## Directions for this task
Whenever a line below holds the word "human", copy that line.

(Records from a dataset)
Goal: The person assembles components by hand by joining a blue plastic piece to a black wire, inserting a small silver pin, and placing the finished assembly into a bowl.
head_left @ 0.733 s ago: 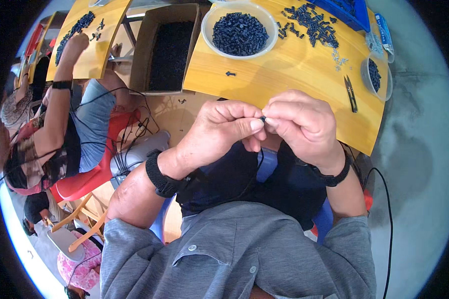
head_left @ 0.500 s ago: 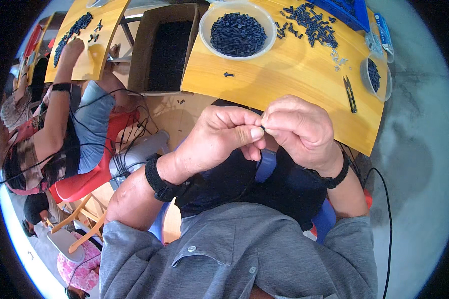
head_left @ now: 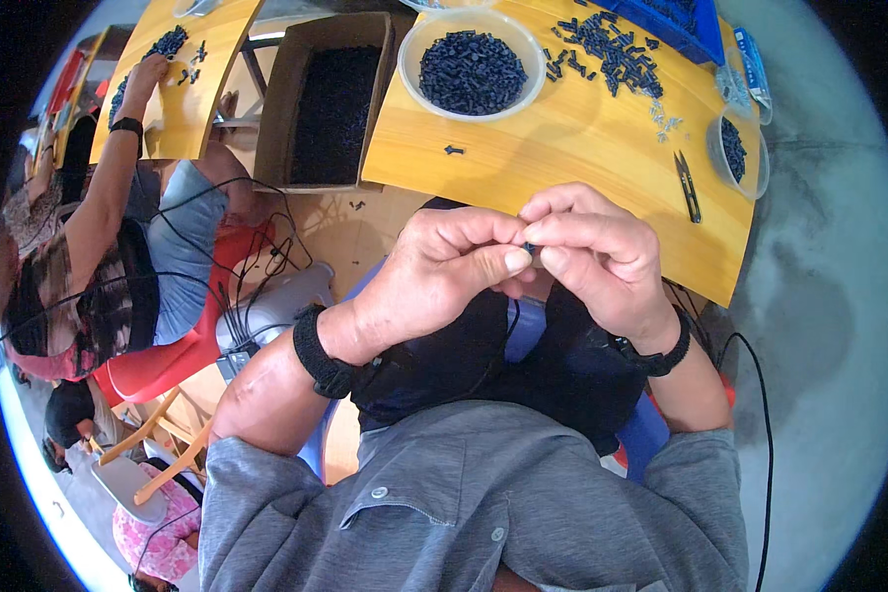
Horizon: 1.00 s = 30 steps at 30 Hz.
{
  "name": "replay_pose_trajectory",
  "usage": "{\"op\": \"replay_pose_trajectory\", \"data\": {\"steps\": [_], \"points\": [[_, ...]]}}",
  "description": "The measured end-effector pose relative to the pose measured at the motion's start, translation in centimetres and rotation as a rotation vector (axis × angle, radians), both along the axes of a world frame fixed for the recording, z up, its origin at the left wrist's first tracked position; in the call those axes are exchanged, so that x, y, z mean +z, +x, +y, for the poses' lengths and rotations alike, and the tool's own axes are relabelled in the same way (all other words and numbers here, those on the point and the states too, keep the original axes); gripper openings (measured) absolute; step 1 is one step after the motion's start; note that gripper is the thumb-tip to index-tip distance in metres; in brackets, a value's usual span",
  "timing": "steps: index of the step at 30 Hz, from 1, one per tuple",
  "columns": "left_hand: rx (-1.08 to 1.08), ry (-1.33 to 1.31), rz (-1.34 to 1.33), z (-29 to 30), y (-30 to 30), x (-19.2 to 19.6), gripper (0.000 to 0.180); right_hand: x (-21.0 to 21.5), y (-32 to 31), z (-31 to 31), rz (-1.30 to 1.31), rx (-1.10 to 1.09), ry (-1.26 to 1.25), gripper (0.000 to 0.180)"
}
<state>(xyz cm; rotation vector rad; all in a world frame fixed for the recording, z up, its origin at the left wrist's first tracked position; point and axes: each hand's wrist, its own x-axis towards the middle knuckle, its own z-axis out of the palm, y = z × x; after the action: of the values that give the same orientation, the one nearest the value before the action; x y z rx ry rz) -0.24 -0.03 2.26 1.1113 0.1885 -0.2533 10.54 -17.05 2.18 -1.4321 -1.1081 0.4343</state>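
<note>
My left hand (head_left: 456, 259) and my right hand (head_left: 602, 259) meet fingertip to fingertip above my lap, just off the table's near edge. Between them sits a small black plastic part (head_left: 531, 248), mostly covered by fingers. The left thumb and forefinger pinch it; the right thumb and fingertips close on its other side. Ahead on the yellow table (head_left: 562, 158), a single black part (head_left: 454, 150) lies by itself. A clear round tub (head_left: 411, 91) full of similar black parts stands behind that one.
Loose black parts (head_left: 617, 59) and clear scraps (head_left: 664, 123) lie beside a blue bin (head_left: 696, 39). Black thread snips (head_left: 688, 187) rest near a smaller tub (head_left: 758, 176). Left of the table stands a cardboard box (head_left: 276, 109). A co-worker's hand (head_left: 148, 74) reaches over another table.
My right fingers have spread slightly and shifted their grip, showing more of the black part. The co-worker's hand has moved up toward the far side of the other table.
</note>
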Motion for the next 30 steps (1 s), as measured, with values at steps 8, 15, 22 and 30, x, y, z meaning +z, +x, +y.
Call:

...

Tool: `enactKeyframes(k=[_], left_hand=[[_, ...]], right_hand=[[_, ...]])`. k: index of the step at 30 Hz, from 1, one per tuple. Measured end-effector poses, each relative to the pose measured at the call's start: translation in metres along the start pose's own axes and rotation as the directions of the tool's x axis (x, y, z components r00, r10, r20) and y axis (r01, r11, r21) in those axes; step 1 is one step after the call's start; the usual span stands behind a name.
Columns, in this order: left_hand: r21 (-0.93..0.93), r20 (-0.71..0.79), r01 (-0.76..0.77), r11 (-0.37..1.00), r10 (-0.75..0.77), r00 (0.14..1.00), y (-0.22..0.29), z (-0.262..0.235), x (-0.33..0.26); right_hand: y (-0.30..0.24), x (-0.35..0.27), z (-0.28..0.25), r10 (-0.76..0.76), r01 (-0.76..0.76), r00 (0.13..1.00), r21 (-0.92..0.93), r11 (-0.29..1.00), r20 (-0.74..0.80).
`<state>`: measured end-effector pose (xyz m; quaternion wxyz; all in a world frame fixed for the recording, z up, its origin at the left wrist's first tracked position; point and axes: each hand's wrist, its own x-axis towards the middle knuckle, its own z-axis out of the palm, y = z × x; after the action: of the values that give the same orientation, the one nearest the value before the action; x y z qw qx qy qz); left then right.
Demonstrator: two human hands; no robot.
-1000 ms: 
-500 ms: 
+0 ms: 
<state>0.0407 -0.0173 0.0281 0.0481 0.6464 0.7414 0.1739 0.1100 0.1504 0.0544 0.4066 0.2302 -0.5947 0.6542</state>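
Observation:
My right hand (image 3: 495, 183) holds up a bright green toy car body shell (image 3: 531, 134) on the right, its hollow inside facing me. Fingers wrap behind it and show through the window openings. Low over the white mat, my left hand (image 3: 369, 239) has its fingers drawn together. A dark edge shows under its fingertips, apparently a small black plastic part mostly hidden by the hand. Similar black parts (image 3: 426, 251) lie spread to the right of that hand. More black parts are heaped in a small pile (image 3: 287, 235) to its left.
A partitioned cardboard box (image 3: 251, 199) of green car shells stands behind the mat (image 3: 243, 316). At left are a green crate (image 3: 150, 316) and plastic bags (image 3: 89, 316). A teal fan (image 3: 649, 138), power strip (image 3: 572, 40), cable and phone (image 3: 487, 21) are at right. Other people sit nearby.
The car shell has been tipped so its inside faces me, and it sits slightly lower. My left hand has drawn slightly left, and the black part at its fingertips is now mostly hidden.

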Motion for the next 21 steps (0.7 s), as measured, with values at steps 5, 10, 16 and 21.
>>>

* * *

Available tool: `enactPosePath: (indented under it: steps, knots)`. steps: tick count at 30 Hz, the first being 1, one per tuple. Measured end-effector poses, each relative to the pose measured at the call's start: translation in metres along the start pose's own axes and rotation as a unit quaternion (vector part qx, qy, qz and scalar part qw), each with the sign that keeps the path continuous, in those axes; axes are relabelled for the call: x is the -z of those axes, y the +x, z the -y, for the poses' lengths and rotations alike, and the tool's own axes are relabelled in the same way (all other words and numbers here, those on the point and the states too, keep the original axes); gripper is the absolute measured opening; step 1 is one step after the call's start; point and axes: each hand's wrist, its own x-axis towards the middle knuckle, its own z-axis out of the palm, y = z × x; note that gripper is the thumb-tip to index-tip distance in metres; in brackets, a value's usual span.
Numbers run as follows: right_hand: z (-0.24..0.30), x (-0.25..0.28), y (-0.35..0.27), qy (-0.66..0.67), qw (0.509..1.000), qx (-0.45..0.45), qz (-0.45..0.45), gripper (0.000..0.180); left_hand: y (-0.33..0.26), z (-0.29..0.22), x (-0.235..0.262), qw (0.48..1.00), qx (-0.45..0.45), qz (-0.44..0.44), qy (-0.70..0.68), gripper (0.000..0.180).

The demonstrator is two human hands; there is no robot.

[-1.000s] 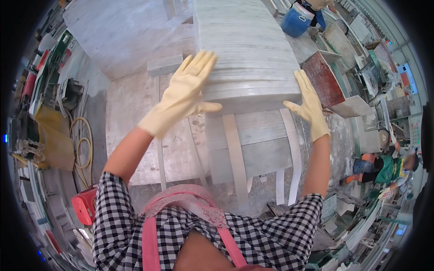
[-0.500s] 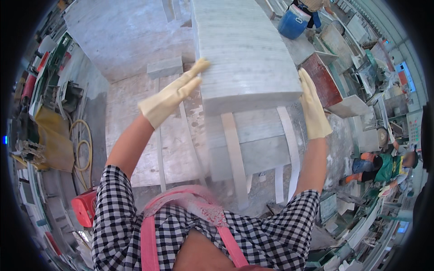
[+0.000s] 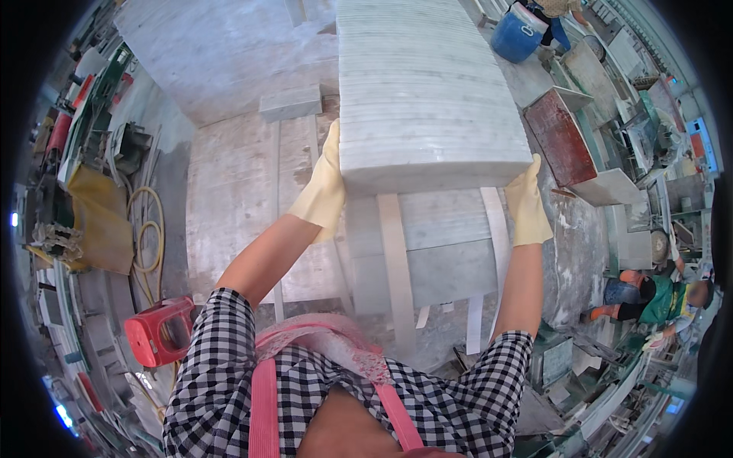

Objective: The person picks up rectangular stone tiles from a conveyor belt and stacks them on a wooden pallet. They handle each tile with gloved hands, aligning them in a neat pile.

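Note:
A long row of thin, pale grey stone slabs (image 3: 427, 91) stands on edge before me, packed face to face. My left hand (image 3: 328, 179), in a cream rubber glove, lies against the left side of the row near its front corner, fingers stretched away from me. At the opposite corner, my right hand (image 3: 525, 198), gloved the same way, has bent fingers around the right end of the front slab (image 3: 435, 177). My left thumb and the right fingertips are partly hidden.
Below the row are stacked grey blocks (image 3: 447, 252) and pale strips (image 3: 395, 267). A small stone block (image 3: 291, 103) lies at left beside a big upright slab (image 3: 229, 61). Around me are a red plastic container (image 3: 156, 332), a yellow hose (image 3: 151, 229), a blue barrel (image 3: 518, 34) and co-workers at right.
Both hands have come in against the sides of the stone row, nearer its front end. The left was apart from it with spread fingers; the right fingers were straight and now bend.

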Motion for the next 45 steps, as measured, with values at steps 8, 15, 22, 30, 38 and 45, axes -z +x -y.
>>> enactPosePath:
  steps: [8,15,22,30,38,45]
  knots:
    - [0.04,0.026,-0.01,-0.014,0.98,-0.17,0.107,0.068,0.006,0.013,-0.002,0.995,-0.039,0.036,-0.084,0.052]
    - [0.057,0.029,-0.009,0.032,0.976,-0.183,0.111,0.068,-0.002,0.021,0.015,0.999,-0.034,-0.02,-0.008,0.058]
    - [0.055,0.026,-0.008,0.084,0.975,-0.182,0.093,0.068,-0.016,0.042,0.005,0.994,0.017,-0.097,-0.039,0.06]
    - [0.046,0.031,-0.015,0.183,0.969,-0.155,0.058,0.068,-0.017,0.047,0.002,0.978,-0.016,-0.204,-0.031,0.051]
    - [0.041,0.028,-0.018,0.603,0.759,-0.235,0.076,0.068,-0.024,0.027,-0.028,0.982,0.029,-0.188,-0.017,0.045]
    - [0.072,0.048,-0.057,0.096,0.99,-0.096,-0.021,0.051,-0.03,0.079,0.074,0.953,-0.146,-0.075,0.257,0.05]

## Exercise result
Demonstrator: two human hands; no robot.
The demonstrator is two human hands; there is no robot.

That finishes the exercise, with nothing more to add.